Commissioner, Young People & Vulnerable Groups Social Mobility Commission
- Incumbent
- Assumed office October 2018
- Prime Minister: Theresa May Boris Johnson

Personal details
- Born: Saeed Atcha July 1996 (age 30) Deane, Bolton, England
- Spouse: Maryam Kara
- Education: Manchester Metropolitan University
- Known for: Charity leadership
- Awards: Member of the Most Excellent Order of the British Empire

= Saeed Atcha =

British politician

Saeed Atcha (born July 1996), is Chief executive of the youth-led charity Youth Leads UK. Atcha is currently a Deputy Lieutenant of Greater Manchester and a Commissioner of the Social Mobility Commission.

== Early life ==
Atcha was born in Deane, Bolton. He then moved to Hulton and attended Ladybridge High School. Atcha went on to study Public Relations at Manchester Metropolitan University.

== Career ==
Atcha founded the charity Youth Leads UK, supporting disadvantaged young people in Greater Manchester to access volunteering opportunities and skills development programmes. He was trustee of the Prince of Wales’ charity Step Up To Serve.

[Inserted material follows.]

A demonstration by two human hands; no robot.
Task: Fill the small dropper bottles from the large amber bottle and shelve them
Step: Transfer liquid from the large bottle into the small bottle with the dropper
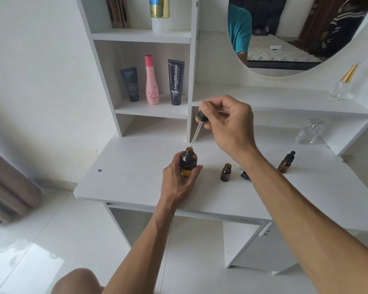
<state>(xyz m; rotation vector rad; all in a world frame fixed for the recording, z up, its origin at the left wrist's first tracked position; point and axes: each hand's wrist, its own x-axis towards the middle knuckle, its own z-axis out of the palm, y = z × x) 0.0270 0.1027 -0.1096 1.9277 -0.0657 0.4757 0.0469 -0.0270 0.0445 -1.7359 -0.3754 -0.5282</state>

Atcha was appointed Deputy lieutenant of Manchester by Lord Lieutenant of Greater Manchester in June 2019. Atcha is currently Associate Non-Executive Director of Pennine Care NHS Foundation Trust He is also currently trustee of Generation UK & Ireland. Atcha is patron of the East of England's Children's charity, Ormiston Families.

==Honours==
Atcha was the awarded an MBE for services to young people and the community in Greater Manchester in the 2019 New Year Honours. He was the youngest recipient on the list. Atcha was given a Point of Light award by the Prime Minister, David Cameron for his work establishing the Xplode Magazine.